International Flavours & Fragrances (IFF) has a long-standing relationship with the Royal College of Art, inspiring students with conceptual project briefs to imagine the future of fragrance. It was launched in 1993 and is the longest running industry project at the RCA.
At a glance
- Over the years, this collaborative research-led studio project has explored urgent contemporary issues which can be re-interpreted through scent
- Students have been challenged to create a new fragrance for the company, complete with ideas for packaging, marketing and display
- The competitions help students to expand their research perspectives and encourage a commercial focus
- Themes addressed include: our response to the Covid-19 pandemic, rethinking our new realities, re-thinking gender and identity.
“Working with IFF was a defining experience in my practice; it gave me the tools to translate abstract ecological data into emotionally resonant, publicly accessible narratives. It was also my first time developing scent as a core design medium ; an experience that has since become central to my identity as a material activist. M”
Fashion MA student, 2024 winner
Key details
Gallery
More information
RCA Partner
IFF is a global leader in flavours, fragrances, food ingredients, health and biosciences. They deliver groundbreaking, sustainable innovations that power everyday essentials from brands you know and love, turning the ordinary into the extraordinary.
The challenge
Scent holds a vital place in culture, connecting us to memory, identity, and the future. It’s also an emergent material in contemporary art. Each year, IFF invites students to explore this through a future-facing fragrance brief, inspired by ideas of the body – the physical, ecological, and dream body. Through scent immersion workshops, guest lectures, and hands-on making, students explore scent as a counterbalance to our disembodied digital world. Finalists collaborate with IFF perfumers to develop their concepts into real fragrances, presented to a panel of partners including Nina Ricci and Le Figaro, with winners chosen before Christmas.
Our Approach / What We Did
Each year, students respond to a brief set by IFF, one of the world’s leading fragrance houses. It’s a two-part process: first, finalists are selected; then they work with expert perfumers at VP in Versailles to develop and realise their ideas. IFF sees this as a vital way to tap into the thinking of the next generation. Finalists also gain access to IFF’s global archive of brand, packaging, and marketing materials, with mentoring and tutorials throughout. The competition explores how scent – often overlooked in design – can be used as a powerful, material part of creative practice.
Outcomes
Winners have the opportunity to develop their fragrance ideas with world-class perfumers, gaining unique industry insight and mentoring. For IFF, the partnership offers access to fresh thinking from the next generation – essential in a saturated market where scent’s true power lies in memory and impact. Past projects have been radical and speculative, like Anna Talvi’s scent-infused space glove for astronauts. Students also collaborate across disciplines, including the Fashion MA, using scent and design to challenge conventions and explore new possibilities.
Previous Projects
- Axel Strynar (IFF Winner 2025); His project called Raw is a perfume designed to evoke the adrenaline rush triggered by smelling ammonium salts. Its bold marketing campaign, inspired by cigarette packaging, uses provocative imagery and blunt warnings that paradoxically create a sense of dare. The prototype bottle, built from a Zippo lighter, adds an interactive, ritualistic element to the experience.

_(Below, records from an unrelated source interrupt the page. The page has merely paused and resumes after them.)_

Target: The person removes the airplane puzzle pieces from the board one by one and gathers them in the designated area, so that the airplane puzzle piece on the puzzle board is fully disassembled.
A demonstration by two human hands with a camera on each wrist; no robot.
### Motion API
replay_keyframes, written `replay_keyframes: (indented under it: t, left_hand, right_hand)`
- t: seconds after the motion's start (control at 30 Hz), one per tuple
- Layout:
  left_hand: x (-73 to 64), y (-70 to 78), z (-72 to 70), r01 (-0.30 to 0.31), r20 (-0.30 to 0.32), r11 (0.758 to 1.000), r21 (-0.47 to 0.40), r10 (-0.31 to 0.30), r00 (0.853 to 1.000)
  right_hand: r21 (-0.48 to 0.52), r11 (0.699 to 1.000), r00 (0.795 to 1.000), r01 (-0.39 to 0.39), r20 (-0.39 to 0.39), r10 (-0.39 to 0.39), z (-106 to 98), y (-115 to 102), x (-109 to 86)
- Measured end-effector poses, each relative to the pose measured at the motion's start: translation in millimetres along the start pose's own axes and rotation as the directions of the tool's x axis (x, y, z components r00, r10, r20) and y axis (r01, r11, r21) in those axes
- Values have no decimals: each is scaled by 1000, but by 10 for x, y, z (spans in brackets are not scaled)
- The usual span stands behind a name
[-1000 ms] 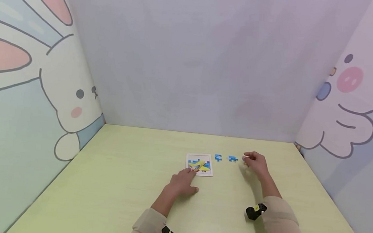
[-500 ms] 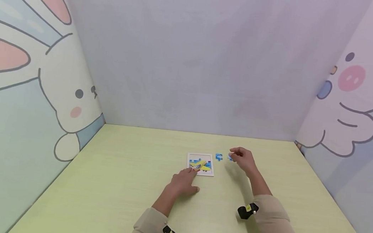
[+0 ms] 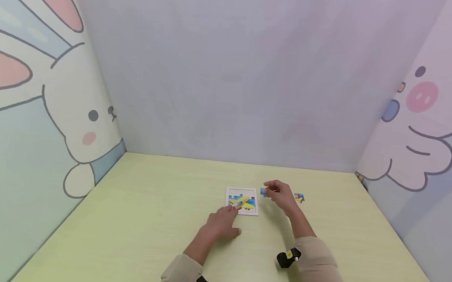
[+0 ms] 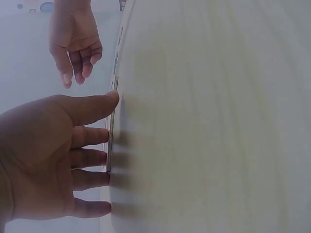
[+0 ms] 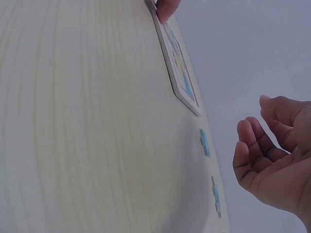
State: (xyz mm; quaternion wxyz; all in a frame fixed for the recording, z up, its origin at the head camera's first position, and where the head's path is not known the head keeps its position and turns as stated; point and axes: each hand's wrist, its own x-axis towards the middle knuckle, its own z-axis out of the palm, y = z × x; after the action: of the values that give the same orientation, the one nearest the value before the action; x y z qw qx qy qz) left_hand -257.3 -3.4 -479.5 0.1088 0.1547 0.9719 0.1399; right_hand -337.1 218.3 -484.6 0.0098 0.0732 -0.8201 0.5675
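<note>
A white-framed jigsaw puzzle point(image 3: 242, 188) lies flat on the table, partly filled with a picture of a yellow airplane. My left hand point(image 3: 221, 223) rests its outstretched fingertips on the frame's near-left corner, thumb spread out to the side. Just right of the frame, my right hand point(image 3: 281, 196) hovers low with loosely bent fingers and nothing between them. Partly behind its fingertips is a blue puzzle piece point(image 3: 262, 192). Another puzzle piece point(image 3: 299, 198), blue with yellow and red, lies beyond the right wrist. In the right wrist view, two pieces lie on the table below the hand, including a blue one point(image 5: 204, 142).
The pale wooden table point(image 3: 135, 221) is walled in by a plain grey back panel point(image 3: 229, 81). Side panels carry a cartoon rabbit point(image 3: 84, 106) on the left and a cartoon pig point(image 3: 421, 127) on the right.
My right hand has moved left along the row of loose pieces, from the rightmost one towards the one nearest the frame. The rightmost piece is now uncovered. My left hand stays put.
</note>
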Motion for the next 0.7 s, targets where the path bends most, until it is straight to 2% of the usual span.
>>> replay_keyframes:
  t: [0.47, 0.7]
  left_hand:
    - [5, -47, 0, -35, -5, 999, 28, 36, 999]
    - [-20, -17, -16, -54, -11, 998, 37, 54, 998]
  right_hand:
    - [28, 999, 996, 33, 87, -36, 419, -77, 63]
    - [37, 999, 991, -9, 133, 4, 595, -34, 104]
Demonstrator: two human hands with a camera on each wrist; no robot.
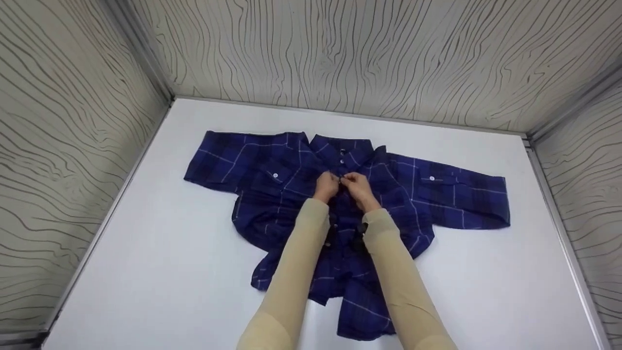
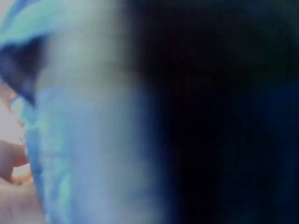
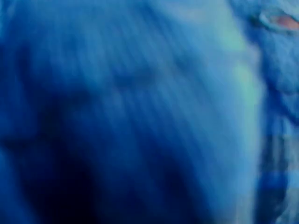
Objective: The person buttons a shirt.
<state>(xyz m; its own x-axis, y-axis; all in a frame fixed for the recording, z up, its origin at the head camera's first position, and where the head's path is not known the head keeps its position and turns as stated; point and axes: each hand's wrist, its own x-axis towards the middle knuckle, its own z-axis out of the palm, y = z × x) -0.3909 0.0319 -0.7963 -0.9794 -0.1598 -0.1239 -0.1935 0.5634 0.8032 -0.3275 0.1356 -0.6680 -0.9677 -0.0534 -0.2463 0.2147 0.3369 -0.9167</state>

Unlike traditional fragrances that merely suggest emotion, Raw delivers a genuine physical and psychological rush. It’s a perfume for thrill seekers – a physiological top note paired with a daring state of mind, designed for those chasing excitement on a night out.
- Jack Kaplan (IFF 2025 Winner); His project called Solarkoss is a holistic wellness fragrance designed around the concept of bottling the sun. The scent aims to capture the warmth, energy, and revitalising qualities of sunlight, offering a sensory experience that promotes wellbeing. Currently in development for the market, Solarkoss has recently secured a trademark for the brand name.
- Ru Gajadeera (IFF 2024 Winner); S.O.S – Save Our Seas is a project that evolved from the IFF Prize, using scent as a powerful tool to explore the emotional and environmental impact of ocean pollution. Combining olfactory design and science, the project contrasts a familiar, clean ocean fragrance with unsettling industrial notes, evoking the chemical and acoustic contamination of our seas. With IFF’s support, two “dirty ocean” scents were developed, highlighting the tension between beauty and destruction.
- Yunyi Zhang (IFF 2025 Winner); Sensorium is a collaborative project with Liszu Tan and Yuko Hasegawa that brings together fashion, sculpture, communication, dance, and scent to create a true “total work of art.” Inspired by the German concept of uniting multiple art forms, the project layers live performance with scent, sound, and visuals. Specially curated knit textiles embed pipettes containing fragrance and colour, contouring to the dancers’ bodies as they move. The scent is activated through touch, while vessels of disappearing ink trace the moment of contact. The result is a fleeting, multisensory experience where the body, scent, and movement merge into a living sculpture.